**ASSIGNMENT**
Search the records for the string "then". Copy each line where it occurs.

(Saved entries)
^^^^
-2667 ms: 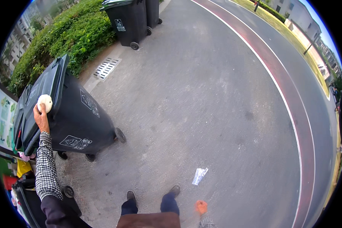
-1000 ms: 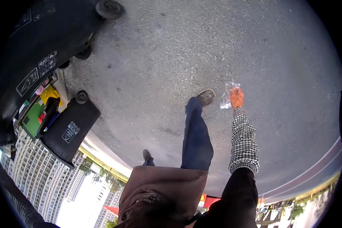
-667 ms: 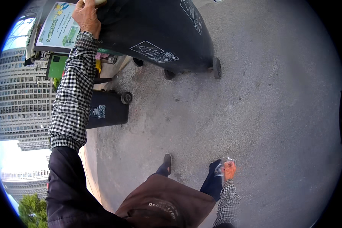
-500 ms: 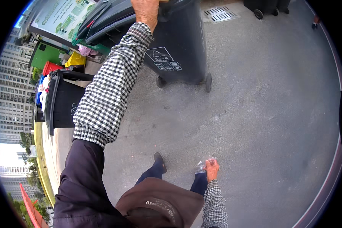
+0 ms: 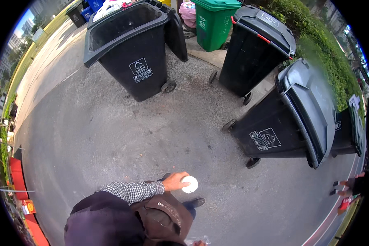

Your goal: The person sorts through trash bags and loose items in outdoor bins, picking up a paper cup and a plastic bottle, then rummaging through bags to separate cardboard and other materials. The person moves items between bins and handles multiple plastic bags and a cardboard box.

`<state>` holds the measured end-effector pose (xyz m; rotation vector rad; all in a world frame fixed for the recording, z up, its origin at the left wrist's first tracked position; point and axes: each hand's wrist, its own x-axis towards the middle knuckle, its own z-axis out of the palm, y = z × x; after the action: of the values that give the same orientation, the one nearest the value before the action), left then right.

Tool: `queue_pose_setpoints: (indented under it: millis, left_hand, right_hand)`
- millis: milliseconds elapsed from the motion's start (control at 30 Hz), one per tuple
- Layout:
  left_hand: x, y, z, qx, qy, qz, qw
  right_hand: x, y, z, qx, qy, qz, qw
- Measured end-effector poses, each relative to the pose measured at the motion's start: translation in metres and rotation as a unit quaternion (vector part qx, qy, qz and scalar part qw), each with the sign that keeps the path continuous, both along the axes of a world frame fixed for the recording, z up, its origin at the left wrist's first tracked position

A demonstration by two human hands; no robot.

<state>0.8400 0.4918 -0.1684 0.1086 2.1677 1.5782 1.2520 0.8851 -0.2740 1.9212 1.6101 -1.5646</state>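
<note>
White and round, a lid-like disc (image 5: pixel 190 185) is pinched at its edge by the fingers of the left hand (image 5: pixel 175 182), well apart from the open black wheeled bin (image 5: pixel 151 61) and on the person's side of it. Farther from that bin, clear plastic (image 5: pixel 203 238) is seen at the right hand (image 5: pixel 199 243), which is cut off by the lower edge, so the state of its fingers cannot be told. To the right of the same bin, a green lidded bin (image 5: pixel 212 26) and two lidded black bins (image 5: pixel 248 59) are set.
</note>
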Motion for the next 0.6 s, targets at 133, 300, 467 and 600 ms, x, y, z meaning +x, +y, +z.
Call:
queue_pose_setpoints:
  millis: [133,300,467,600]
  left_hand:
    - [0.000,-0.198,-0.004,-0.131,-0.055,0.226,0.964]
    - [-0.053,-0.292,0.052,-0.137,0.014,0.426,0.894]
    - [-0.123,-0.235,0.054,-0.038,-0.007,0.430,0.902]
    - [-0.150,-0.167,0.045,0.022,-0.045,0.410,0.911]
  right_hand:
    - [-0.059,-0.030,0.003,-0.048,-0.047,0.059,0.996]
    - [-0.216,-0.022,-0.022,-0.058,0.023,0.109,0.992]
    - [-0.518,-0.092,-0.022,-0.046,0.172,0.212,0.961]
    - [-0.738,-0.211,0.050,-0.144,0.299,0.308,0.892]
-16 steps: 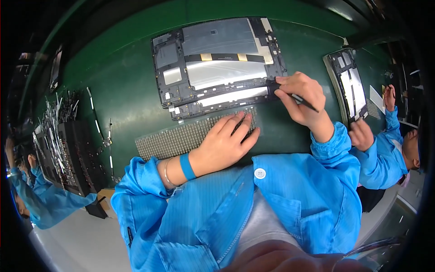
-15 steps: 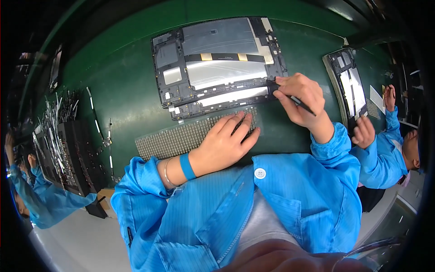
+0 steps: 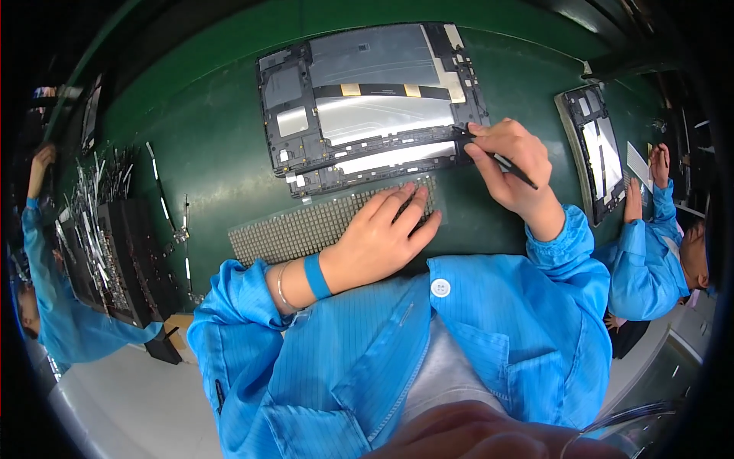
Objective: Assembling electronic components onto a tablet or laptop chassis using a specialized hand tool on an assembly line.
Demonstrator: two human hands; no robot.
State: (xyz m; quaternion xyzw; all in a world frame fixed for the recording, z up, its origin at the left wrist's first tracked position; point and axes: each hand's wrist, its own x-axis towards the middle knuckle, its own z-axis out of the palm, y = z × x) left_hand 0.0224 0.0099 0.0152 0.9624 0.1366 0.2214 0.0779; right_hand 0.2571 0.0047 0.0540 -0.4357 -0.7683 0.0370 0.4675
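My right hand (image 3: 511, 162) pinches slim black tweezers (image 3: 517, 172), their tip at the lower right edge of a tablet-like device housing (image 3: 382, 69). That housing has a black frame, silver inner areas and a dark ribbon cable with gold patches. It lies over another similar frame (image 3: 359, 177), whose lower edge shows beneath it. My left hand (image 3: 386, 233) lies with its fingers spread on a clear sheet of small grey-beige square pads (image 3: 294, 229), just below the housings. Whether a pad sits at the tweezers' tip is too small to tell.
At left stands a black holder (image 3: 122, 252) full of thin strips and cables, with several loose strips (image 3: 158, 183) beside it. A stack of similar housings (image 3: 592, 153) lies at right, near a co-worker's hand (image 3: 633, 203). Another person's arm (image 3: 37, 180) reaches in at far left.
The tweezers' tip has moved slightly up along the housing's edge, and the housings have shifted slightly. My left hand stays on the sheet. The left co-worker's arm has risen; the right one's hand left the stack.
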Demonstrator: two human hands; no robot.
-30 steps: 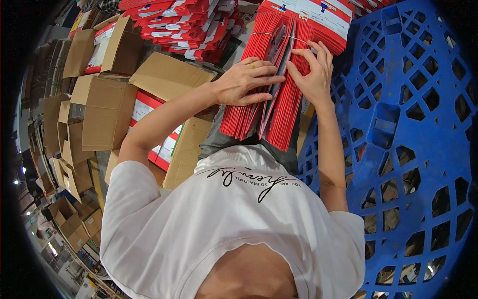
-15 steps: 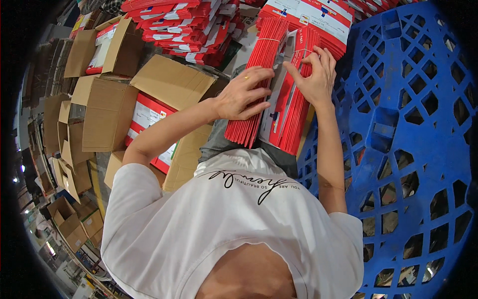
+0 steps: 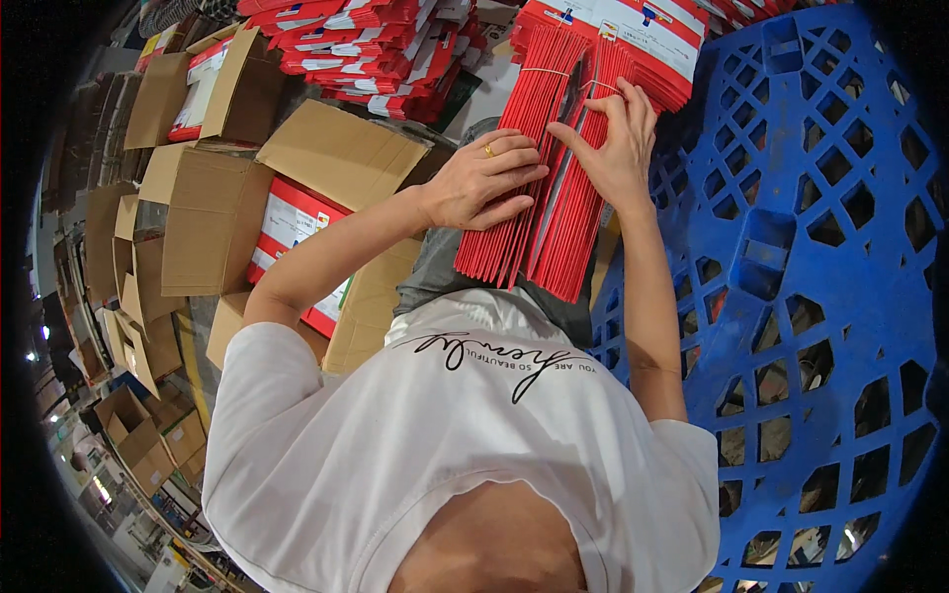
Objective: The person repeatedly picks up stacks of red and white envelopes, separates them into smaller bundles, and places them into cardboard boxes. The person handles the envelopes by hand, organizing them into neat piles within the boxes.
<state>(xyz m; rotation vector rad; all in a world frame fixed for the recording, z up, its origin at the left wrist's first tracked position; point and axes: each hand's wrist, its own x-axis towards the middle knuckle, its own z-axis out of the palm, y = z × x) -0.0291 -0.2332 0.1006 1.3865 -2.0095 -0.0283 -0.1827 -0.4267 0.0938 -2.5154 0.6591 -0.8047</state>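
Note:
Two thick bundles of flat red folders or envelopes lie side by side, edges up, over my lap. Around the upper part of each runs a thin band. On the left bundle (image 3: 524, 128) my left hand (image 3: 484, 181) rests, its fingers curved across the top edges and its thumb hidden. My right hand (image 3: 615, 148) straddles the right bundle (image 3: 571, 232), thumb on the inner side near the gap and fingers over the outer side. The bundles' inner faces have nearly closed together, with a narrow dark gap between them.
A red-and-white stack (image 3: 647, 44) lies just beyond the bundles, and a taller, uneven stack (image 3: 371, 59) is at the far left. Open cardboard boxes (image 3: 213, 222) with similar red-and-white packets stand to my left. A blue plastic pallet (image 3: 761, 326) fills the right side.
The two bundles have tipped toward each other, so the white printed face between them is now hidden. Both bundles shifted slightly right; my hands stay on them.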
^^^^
**OUTPUT BELOW**
Your goal: The person sorts through trash bags and loose items in outdoor bins, picking up a paper cup and a plastic bottle, then rummaging through bags to separate cardboard and other materials. The person moves items between bins and handles multiple plastic bags and a cardboard box.
`<state>` holds the measured end-effector pose (xyz m; rotation vector rad; all in a world frame fixed for the recording, z up, its origin at the left wrist's first tracked position; point and axes: each hand's wrist, its own x-axis towards the middle knuckle, its own z-axis out of the palm, y = z × x; after the action: of the values that give the same orientation, the one nearest the value before the action), left then right.

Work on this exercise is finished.